9. Paul uses a horticultural metaphor to describe the Gentiles' grafting into the olive tree of God's people. In real life, nurserymen use wild roots, because of their hardiness, as the grafting base for cultivated, high-yield branches. Paul stresses that the opposite is true in regards to the olive tree of God's people: the root is from the cultivated plant-the Jews-and the grafted branches are wild-the Gentiles. In nature this arrangement would produce a plant with vulnerable roots and branches with underdeveloped fruit. Similarly, in nature, broken branches would not be able to be re-grafted into the tree. What does Paul mean when he says inclusion of the Gentiles in the family of God is "contrary to nature"? (see Ephesians 2:11-12; 17; 19; Isaiah 14:1; 65:1; 1 Thessalonians 4:13; Romans 4:16-17; Galatians 3:6-9; 28-29; 4:28-31)




10. How have you experienced God's kindness and His sternness in your life?



11. God warned the grafted branches against arrogance about their position in Him. On a personal level, what issues is God bringing into focus repeatedly in your life? What underlying fear or flattery or arrogance is He asking you to surrender to Him?
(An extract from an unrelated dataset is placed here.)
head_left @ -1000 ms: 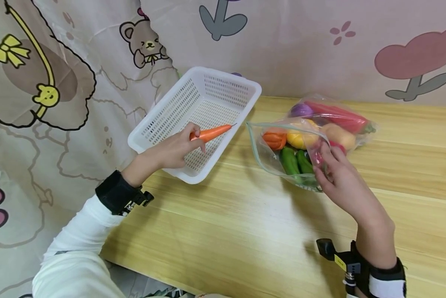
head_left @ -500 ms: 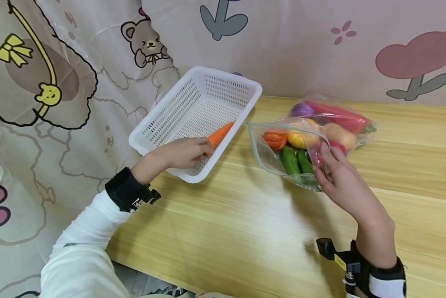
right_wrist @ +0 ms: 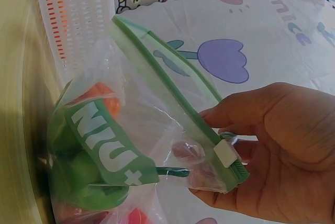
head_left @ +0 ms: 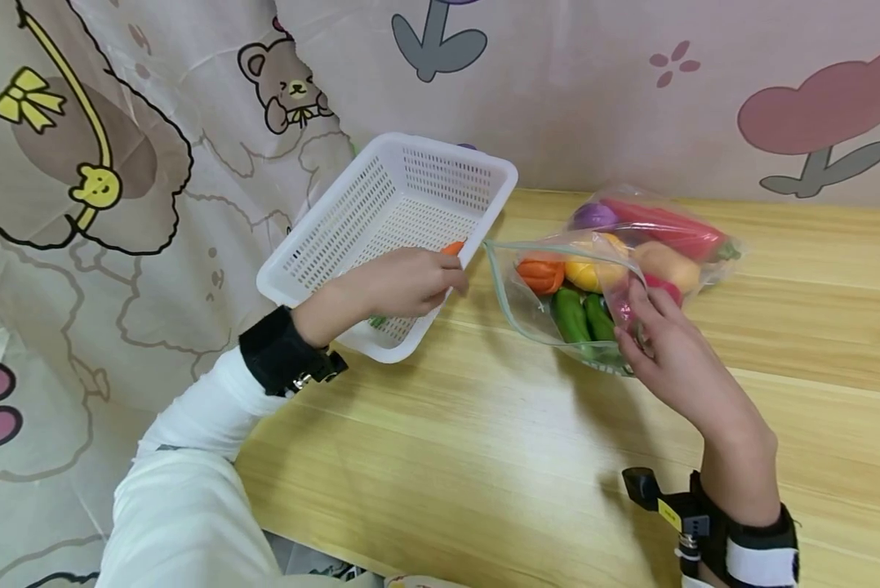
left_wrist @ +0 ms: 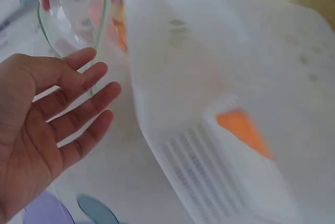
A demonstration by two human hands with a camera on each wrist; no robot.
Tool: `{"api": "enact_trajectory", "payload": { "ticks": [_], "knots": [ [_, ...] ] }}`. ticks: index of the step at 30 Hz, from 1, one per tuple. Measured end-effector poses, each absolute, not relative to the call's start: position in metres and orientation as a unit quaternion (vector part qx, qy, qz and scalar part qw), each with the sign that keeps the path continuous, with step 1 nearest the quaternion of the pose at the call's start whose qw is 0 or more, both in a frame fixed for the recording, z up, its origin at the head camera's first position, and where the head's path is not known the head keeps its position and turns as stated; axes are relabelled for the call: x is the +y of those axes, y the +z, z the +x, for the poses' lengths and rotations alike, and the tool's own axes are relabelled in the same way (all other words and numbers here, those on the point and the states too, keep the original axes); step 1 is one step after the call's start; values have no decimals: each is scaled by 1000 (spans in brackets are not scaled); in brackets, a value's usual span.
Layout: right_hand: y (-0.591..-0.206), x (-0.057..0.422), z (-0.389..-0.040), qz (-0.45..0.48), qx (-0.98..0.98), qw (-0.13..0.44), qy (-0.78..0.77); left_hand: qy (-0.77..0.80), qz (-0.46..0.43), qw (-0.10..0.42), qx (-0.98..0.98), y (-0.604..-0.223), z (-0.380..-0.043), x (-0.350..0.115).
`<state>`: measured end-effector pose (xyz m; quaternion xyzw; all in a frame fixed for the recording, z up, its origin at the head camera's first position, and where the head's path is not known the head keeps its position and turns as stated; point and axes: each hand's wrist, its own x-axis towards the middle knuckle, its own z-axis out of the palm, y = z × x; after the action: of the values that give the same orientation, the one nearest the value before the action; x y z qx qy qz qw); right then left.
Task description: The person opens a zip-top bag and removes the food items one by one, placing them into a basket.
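My left hand point(head_left: 411, 283) hovers over the right rim of a white plastic basket point(head_left: 337, 204). In the left wrist view the left hand point(left_wrist: 63, 103) has spread, relaxed fingers with nothing between them. A carrot point(head_left: 452, 248) lies inside the basket, mostly hidden behind that hand. My right hand point(head_left: 675, 351) pinches the top edge of a clear zip bag point(head_left: 509, 286), near its white slider point(right_wrist: 226, 153). Through the bag show an orange pumpkin-like piece point(head_left: 540, 277), a yellow one point(head_left: 587, 269) and green vegetables point(head_left: 572, 317). The bag's mouth gapes toward the basket.
A second clear bag behind holds a long red vegetable point(head_left: 668, 227), a purple one point(head_left: 594, 216) and a tan one point(head_left: 666, 263). A patterned cloth point(head_left: 594, 98) hangs along the back and left of the wooden table point(head_left: 469, 457).
My left hand lowered the carrot into the basket, let go of it and moved right toward the bag. The right hand stays in place, holding the bag's edge.
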<state>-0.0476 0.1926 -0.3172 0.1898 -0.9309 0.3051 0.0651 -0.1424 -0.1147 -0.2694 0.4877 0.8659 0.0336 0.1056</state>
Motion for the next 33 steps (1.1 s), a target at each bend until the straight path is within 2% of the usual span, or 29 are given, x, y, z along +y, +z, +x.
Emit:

12. Ask God to guard your heart against deception, temptation, and flattery. Ask the Spirit to strengthen you to see clearly the wounds and weakness God wants to heal in your life. Pray that He will give you the desire to be healed and the willingness to surrender whatever He clarifies that you must give up. Thank God that He is faithful to complete what He begins in you, and praise Jesus that He is already forming His likeness in you.